In Thailand people aim to be relaxed. This laid-back Thai mentality is expressed with the term sabai sabai. When we feel sabai, we’re happy and smile easily. This friendly habit makes visitors feel welcome and at home. At the same time, being sabai sabai can cause frustration to others, particularly the ones who are from different cultures where people pay more attention to rules. Also, smiling while talking about serious matters can lead to misunderstandings. Foreigners may not understand how Thais could possibly smile while discussing serious issues. Thais, on the other hand, look at it as talking about serious matters in an accepting and polite way. This may not be impartial (because we call Chiang Mai home) but Northern Thailand is the most Sabai 😉
Mai Pen Rai
The Thai language has a phrase that you’ll hear very often – mai pen rai. It can be roughly translated as “It’s no problem!” or “Don’t worry about it!”. The mai pen rai attitude can spill over into many aspects of Thai culture. This can be very useful thing. It encourages you to not get bent out of shape over minor incidents and disappointments in life. For example, punctuality is not so important. If someone shows up 5 or 10 minutes late for dinner – it’s not the end of the world!
Saving Face –This is huge.
Thais are subtle in their communications because they are extremely considerate of others feelings. It’s called kreng jai. Often, Thais don’t say what they want in order to avoid hurting or embarrassing the person they’re talking to. In the western world being truthful, straightforward, direct and outspoken is valued as a good character trait and good social etiquette. In Thailand, these very same things can be considered offensive.
In western countries, like the US for example, being right is like a religion. People are absolutely convinced that their opinion is the only correct one, and they feel compelled to tell everyone. What works in the West can be a social disaster in Thailand! The Thais don’t value being right as much as they value allowing themselves and everybody around them to save face and be happy. It is even considered bad etiquette to insist on being right if that makes someone else wrong. Indirect communicators believe that being polite is more important than giving a true response; to avoid hurting another person’s self-esteem.

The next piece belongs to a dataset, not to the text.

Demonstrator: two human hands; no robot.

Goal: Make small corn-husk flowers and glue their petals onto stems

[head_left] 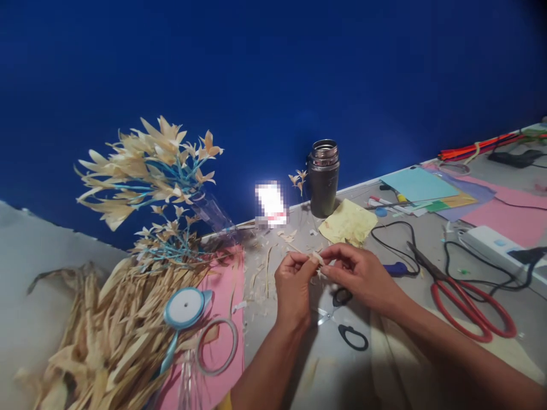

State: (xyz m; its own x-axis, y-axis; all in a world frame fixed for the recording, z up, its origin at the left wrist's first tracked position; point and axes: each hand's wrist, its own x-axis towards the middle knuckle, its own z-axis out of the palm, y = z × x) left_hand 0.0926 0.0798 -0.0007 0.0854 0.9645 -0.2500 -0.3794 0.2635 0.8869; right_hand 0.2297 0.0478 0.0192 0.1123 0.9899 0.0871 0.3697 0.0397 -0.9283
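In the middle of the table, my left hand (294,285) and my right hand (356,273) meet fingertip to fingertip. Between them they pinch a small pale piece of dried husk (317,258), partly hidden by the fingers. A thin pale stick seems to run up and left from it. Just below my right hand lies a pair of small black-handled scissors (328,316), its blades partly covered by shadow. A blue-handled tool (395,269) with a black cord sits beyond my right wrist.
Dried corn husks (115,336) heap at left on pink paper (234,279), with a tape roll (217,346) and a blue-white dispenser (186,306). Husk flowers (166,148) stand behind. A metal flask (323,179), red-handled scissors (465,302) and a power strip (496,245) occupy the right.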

Throughout the country, the most important values that Thai people hold to are ‘respect’, ‘self-control’ and a ‘non-confrontational attitude’. It’s beyond just stoicism. Losing face by showing anger or by telling a lie is a source of great shame for Thai people. No matter how frustrated or upset a person might feel, he or she will always strive to maintain a positive and friendly attitude, a sense of humour, and a smile.
Respect for elders and for those in higher social positions is also important. Hierarchies of social status characterize nearly every interaction. Children are expected to respect their parents and teachers. The young must show deference to the elderly. Those with highly prestigious positions in society, such as doctors, teachers, police, important public figures, and monks are always revered.
In the west, sleeping in public is frowned upon and sleeping on the job can get you fired. Eastern thought values rest and relaxation. Western thought values activity and busyness. In Thailand, there is no stigma associated with sleeping in public, and sleeping on the job is not always an offence. If a market vendor has no customers, she might also just snooze for a while. Likewise, tuk-tuk drivers are often seen sleeping in the backseat of their vehicles. Nobody in Thailand thinks that this is unusual or unprofessional. Relax in Thailand and practice “Napitation”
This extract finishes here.